Assignment> Could you write out the data that follows, exactly and in full?

Dataset section>
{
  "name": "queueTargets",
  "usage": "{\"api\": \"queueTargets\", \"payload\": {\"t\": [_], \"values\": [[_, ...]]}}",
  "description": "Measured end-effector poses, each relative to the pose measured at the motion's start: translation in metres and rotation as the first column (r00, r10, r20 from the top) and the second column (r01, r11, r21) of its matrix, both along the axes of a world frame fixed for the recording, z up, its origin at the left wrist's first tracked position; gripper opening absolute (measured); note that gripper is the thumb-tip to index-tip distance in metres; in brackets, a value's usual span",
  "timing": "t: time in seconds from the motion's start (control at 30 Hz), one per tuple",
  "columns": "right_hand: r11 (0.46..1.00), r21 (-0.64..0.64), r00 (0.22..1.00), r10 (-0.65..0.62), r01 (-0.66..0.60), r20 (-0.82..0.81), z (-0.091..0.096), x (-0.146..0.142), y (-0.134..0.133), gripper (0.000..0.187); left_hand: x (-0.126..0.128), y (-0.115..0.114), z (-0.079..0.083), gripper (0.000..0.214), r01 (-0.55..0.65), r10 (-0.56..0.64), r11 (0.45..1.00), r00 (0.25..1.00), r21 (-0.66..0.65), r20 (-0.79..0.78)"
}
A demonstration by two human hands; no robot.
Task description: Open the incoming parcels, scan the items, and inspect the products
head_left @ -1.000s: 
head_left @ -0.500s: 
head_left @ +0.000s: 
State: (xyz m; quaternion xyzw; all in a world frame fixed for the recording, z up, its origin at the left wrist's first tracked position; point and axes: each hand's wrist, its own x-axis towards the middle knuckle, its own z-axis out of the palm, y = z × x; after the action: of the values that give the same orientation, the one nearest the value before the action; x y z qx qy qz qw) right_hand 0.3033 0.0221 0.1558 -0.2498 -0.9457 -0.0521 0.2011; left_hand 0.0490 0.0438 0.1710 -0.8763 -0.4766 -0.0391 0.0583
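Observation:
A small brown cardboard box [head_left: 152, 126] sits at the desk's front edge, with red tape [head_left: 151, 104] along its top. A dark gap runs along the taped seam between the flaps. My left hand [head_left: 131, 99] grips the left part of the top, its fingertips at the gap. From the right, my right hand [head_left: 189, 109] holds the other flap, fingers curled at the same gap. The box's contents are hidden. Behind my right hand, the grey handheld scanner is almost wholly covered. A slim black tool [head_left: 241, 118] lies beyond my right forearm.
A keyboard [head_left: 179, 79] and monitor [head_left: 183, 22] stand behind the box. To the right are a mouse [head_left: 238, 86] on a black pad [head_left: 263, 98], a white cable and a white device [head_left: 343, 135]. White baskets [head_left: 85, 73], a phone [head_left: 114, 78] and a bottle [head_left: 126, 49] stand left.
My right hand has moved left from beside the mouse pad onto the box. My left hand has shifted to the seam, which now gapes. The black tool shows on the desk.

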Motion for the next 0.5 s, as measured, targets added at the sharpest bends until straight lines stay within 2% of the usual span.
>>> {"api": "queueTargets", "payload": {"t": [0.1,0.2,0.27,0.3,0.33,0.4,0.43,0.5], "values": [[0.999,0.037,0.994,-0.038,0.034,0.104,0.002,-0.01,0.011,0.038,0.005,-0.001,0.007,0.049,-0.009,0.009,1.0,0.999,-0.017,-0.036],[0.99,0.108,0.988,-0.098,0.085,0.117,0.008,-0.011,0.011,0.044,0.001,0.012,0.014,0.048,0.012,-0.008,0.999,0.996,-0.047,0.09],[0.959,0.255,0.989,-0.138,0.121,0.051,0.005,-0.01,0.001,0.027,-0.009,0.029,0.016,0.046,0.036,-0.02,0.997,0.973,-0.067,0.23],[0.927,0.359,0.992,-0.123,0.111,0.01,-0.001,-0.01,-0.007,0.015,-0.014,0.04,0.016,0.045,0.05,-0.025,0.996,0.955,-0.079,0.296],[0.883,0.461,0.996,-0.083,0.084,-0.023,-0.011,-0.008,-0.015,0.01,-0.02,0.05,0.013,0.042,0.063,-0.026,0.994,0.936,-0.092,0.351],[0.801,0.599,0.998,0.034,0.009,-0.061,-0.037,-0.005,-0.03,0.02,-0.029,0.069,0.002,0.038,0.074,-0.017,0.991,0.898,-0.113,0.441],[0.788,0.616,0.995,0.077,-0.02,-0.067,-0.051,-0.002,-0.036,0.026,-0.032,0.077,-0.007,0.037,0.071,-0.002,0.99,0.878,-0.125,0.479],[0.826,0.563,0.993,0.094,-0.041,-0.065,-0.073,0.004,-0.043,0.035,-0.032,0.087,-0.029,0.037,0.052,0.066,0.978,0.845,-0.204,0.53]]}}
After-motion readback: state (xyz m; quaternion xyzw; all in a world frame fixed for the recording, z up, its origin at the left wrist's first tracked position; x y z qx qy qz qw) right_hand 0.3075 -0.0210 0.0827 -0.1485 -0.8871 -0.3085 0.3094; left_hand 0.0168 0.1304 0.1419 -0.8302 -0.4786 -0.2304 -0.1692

Expected answer>
{
  "name": "queueTargets",
  "usage": "{\"api\": \"queueTargets\", \"payload\": {\"t\": [_], \"values\": [[_, ...]]}}",
  "description": "Measured end-effector poses, each relative to the pose measured at the motion's start: translation in metres and rotation as the first column (r00, r10, r20 from the top) and the second column (r01, r11, r21) of its matrix, both along the axes of a world frame fixed for the recording, z up, its origin at the left wrist's first tracked position; gripper opening absolute (measured); note that gripper is the thumb-tip to index-tip distance in metres; in brackets, a value's usual span",
  "timing": "t: time in seconds from the motion's start (control at 30 Hz), one per tuple",
  "columns": "right_hand: r11 (0.46..1.00), r21 (-0.64..0.64), r00 (0.22..1.00), r10 (-0.65..0.62), r01 (-0.66..0.60), r20 (-0.82..0.81), z (-0.091..0.096), x (-0.146..0.142), y (-0.134..0.133), gripper (0.000..0.187); left_hand: x (-0.126..0.128), y (-0.115..0.114), z (-0.079..0.083), gripper (0.000..0.214), r01 (-0.55..0.65), r10 (-0.56..0.64), r11 (0.45..1.00), r00 (0.25..1.00), r21 (-0.66..0.65), r20 (-0.79..0.78)"
}
A demonstration by two human hands; no robot.
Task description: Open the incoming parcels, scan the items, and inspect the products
head_left @ -1.000s: 
head_left @ -0.500s: 
head_left @ +0.000s: 
State: (xyz m; quaternion xyzw; all in a world frame fixed for the recording, z up, its origin at the left wrist's first tracked position; point and axes: each hand's wrist, its own x-axis towards the middle knuckle, its own z-axis out of the palm, y = z × x; after the action: of the values that give the same orientation, the one nearest the value before the action; x y z qx qy qz qw) right_hand 0.3033 0.0221 0.1558 -0.2498 -0.9457 -0.0521 0.2011; left_hand 0.0490 0.0438 0.1710 -0.8763 -0.4766 -0.0391 0.0583
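Observation:
A small brown cardboard box [head_left: 152, 126] sits at the desk's front edge, with red tape [head_left: 151, 104] along its top. A dark gap runs along the taped seam between the flaps. My left hand [head_left: 131, 99] grips the left part of the top, its fingertips at the gap. From the right, my right hand [head_left: 189, 109] holds the other flap, fingers curled at the same gap. The box's contents are hidden. Behind my right hand, the grey handheld scanner is almost wholly covered. A slim black tool [head_left: 241, 118] lies beyond my right forearm.
A keyboard [head_left: 179, 79] and monitor [head_left: 183, 22] stand behind the box. To the right are a mouse [head_left: 238, 86] on a black pad [head_left: 263, 98], a white cable and a white device [head_left: 343, 135]. White baskets [head_left: 85, 73], a phone [head_left: 114, 78] and a bottle [head_left: 126, 49] stand left.
My right hand has moved left from beside the mouse pad onto the box. My left hand has shifted to the seam, which now gapes. The black tool shows on the desk.
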
Motion for the next 0.5 s, as measured, targets added at the sharpest bends until straight lines stay within 2% of the usual span.
>>> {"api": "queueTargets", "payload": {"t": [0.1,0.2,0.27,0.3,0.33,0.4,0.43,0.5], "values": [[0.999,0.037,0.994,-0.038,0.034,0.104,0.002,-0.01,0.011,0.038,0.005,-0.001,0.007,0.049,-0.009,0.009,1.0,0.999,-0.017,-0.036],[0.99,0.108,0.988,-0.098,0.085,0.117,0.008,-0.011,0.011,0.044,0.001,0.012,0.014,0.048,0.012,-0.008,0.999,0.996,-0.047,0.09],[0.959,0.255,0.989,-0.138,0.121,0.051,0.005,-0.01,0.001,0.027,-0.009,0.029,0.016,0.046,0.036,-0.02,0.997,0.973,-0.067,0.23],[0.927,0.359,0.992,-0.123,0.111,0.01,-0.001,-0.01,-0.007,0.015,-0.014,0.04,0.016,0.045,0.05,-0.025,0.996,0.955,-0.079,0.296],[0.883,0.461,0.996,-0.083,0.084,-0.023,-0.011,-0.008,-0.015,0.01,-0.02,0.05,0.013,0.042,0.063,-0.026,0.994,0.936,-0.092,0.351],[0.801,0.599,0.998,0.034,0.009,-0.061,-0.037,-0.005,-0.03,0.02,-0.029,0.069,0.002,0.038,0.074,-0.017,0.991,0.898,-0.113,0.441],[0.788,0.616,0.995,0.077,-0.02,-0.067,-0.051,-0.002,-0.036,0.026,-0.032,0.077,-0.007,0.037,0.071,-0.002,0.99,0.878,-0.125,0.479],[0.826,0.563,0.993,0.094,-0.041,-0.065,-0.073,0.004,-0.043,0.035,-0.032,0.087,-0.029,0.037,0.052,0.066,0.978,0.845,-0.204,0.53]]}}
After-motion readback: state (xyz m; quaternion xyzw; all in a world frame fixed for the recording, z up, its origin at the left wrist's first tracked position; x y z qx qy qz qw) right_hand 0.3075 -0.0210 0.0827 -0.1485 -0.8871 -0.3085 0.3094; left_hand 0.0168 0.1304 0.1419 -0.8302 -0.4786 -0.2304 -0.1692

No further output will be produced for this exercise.